GREEN HYDROGEN ADVANTAGE - CARBON ZERO

Governance

Governance

Governance

SDG

Story

The sustainable management of natural resources is an area of critical importance for humanity and the planet.

The stories that we tell as a society about minerals, mining and miners are told in predominantly one dimension: they are stories about irresponsible companies running roughshod over the environment and communities, as well as artisanal and small-scale miners fuelling conflict, clearing forest and fouling rivers. This is understandable because these stories are based in fact.
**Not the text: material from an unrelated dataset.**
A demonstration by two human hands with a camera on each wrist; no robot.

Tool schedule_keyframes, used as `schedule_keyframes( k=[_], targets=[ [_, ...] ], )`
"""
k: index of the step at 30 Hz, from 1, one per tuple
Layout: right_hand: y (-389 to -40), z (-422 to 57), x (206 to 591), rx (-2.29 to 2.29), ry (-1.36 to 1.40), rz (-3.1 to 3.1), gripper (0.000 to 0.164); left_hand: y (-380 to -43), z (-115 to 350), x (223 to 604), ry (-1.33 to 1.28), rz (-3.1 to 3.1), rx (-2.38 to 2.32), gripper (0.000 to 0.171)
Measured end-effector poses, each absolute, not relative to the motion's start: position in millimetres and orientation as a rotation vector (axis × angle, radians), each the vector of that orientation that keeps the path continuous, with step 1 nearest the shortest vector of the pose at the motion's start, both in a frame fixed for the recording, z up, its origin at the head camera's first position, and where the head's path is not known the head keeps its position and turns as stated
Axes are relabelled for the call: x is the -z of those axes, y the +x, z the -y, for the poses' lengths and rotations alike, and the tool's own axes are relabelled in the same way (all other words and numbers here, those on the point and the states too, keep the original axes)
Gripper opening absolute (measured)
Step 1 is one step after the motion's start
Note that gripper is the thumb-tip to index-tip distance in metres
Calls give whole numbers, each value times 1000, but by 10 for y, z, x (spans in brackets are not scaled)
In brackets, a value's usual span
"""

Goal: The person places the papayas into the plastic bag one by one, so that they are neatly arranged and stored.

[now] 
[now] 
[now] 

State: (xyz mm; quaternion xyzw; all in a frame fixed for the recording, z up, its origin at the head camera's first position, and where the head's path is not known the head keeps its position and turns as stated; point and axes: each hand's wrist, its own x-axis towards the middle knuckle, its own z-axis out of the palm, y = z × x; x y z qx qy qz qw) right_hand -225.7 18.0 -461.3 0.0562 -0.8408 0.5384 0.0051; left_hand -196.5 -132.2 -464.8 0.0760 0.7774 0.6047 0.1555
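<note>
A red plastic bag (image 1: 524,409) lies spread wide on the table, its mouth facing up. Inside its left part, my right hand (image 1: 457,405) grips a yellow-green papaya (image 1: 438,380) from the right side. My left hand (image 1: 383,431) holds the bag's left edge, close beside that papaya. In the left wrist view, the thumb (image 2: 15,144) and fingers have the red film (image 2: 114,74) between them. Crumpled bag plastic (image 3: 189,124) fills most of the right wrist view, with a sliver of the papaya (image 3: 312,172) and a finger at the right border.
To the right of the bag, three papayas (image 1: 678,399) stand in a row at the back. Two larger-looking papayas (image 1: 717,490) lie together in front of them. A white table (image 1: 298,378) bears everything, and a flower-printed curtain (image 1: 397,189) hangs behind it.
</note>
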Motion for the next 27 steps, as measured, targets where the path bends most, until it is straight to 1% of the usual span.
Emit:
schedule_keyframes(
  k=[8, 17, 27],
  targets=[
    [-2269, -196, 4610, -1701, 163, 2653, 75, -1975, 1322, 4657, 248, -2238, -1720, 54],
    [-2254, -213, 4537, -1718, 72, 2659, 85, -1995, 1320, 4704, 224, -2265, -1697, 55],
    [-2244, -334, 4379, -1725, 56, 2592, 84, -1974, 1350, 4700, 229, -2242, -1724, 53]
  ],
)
The publication of Transforming Our World: The 2030 Agenda for Sustainable Development, maps in detail how humanity can achieve the “Future We Want”. Recognising the sustainable management of natural resources is an area of “critical importance for humanity and the planet”. Narratives (and counter-narratives) play an important role in shaping sustainability transitions.

When we are identifying which are the villains and heroes of our planet’s twin crises of environmental sustainability and global poverty, minerals are almost exclusively marked villain. Society quickly forgets the role that the mining of minerals has played in enabling our shelter, sustenance, transport, energy and communication.

Minerals, according to this narrative, are an impediment to sustainable development, with their extraction negatively impacting the achievement of sustainable development goals. The act of extraction (mining) has long been the focus of the minerals story, in a way that the role of the resource itself (minerals) has not.

Our collective global discussion about agriculture, by comparison, is as much about food as it is about farming, and we can consider the current fundamental unsustainability of global food production alongside the criticality of food security and the urgency to address malnutrition.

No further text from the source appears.